What is expected - Go through the data and retrieve each line that includes the string "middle".

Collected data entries
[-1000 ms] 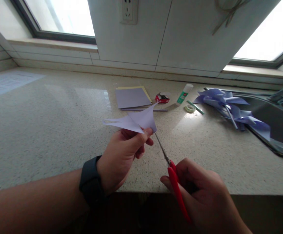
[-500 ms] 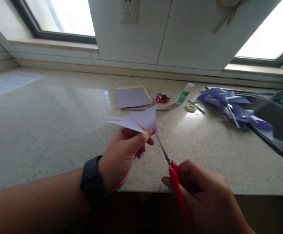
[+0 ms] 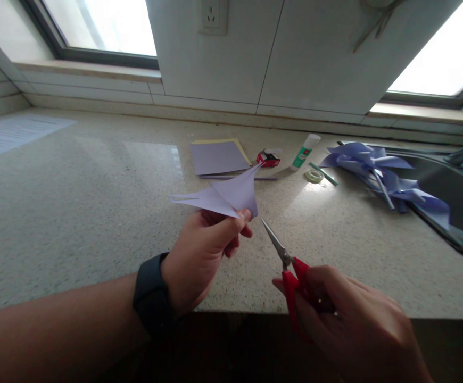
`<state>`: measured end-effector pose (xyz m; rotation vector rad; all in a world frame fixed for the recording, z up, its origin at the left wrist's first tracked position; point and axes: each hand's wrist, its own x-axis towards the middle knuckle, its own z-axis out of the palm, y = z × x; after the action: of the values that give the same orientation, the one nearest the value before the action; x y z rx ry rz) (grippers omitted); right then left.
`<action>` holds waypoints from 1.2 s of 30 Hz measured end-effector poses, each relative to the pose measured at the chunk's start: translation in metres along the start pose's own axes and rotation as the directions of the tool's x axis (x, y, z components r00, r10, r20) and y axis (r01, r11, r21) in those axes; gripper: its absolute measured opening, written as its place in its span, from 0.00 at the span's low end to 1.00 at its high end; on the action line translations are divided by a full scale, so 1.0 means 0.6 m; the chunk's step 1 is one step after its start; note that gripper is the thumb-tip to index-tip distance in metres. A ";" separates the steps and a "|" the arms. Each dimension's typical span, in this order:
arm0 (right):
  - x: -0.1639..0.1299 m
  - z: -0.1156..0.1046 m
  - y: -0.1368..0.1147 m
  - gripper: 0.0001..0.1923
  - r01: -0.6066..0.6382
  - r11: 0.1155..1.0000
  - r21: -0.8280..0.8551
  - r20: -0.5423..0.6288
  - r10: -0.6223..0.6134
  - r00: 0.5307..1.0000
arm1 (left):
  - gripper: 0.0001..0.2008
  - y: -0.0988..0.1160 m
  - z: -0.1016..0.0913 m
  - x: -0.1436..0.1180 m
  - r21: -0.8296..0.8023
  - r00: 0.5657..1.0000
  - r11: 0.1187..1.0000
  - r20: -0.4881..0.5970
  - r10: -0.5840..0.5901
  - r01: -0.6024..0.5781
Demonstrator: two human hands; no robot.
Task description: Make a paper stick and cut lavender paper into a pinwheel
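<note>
My left hand pinches a folded, partly cut lavender paper between thumb and fingers, holding it above the speckled counter. A dark watch sits on that wrist. My right hand grips red-handled scissors near the counter's front edge. Their blades are together and point up-left toward the paper, a short gap away from it.
Behind the paper lie a stack of lavender and yellow sheets, a small red box, a glue stick, a tape roll and a green stick. Finished lavender pinwheels rest at the sink's rim. A printed sheet lies far left.
The scissors have drawn back from the paper toward the lower right, blades now clear of it. My left hand keeps the paper in the same place.
</note>
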<state>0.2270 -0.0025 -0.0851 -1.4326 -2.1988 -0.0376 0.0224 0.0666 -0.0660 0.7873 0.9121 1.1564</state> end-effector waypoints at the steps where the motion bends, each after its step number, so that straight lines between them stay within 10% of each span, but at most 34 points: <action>1: 0.000 -0.001 0.001 0.11 0.000 1.000 0.001 -0.003 0.000 1.000 | 0.08 0.000 0.000 0.000 -0.004 1.000 1.000 -0.002 0.001 -0.001; 36: 0.024 -0.017 0.037 0.18 -0.396 0.859 0.323 0.134 0.373 0.918 | 0.07 -0.017 -0.011 0.009 0.218 0.981 0.970 0.186 0.064 -0.105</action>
<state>0.2455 0.0165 -0.0758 -1.6499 -1.8087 0.5189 0.0214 0.0697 -0.0787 1.1074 0.8773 1.0472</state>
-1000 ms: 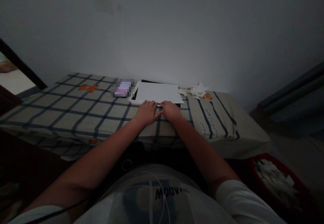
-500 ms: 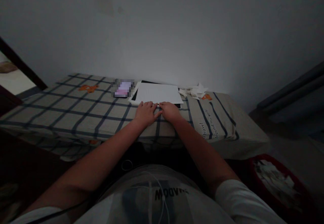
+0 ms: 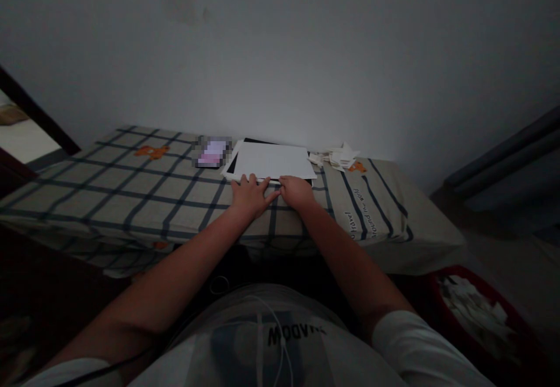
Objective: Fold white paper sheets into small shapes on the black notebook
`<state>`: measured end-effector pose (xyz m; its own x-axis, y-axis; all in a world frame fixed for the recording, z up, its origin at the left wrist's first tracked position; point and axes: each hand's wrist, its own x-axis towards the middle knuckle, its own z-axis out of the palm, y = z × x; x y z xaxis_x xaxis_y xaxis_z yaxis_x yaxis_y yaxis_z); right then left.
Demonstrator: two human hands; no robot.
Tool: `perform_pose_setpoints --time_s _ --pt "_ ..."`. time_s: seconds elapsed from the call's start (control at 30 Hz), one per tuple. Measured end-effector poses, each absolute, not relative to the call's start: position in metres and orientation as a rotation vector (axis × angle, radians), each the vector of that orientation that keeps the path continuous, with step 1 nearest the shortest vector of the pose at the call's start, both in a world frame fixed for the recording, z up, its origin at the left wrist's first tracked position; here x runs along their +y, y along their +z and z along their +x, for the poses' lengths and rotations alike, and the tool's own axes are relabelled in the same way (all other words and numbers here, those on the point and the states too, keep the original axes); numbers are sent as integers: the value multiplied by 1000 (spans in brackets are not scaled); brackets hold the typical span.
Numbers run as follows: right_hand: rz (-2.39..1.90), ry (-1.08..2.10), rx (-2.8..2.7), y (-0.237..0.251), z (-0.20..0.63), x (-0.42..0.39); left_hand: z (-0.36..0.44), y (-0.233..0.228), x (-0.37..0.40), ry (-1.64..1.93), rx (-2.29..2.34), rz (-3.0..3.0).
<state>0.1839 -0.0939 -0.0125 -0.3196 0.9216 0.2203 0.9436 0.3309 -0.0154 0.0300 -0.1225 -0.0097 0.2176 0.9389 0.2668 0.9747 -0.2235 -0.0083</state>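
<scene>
Left hand (image 3: 249, 195) flat, fingers spread, tips touching the near edge of the white sheet (image 3: 272, 161). Right hand (image 3: 296, 191) loosely curled at the same edge; grip on it cannot be told. Sheet lies on the checked cloth (image 3: 131, 188), near the wall, phone (image 3: 213, 152) just left, paper scraps (image 3: 336, 156) right.

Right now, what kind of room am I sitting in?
Probably a bedroom at home: a bed under a checked sheet against a bare wall, with white paper lying on it and a red basket of scraps on the floor.
</scene>
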Motion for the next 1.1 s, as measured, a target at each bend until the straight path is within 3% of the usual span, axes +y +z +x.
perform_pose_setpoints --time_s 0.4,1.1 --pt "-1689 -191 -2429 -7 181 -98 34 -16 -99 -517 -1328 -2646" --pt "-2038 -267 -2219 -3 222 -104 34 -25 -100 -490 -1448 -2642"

Response box -
`<state>`: measured end-effector pose (xyz m; rotation vector rad; all in a world frame fixed for the recording, z up, its origin at the left wrist's first tracked position; point and axes: each hand's wrist, its own x-axis towards the middle knuckle, its own z-axis out of the palm, y = z × x; after the action: of the values that give the same orientation, the one nearest the value before the action; x y z rx ry rz) (grippers omitted); right then left.
`<state>`: measured end-effector pose (xyz m; its own x-axis, y-axis; all in a world frame fixed for the recording, z up, its origin at the left wrist's first tracked position; point and axes: each hand's wrist, its own x-axis towards the middle knuckle, its own z-axis out of the palm, y = z × x; x y z xaxis_x xaxis_y xaxis_z yaxis_x yaxis_y yaxis_z); right then left.

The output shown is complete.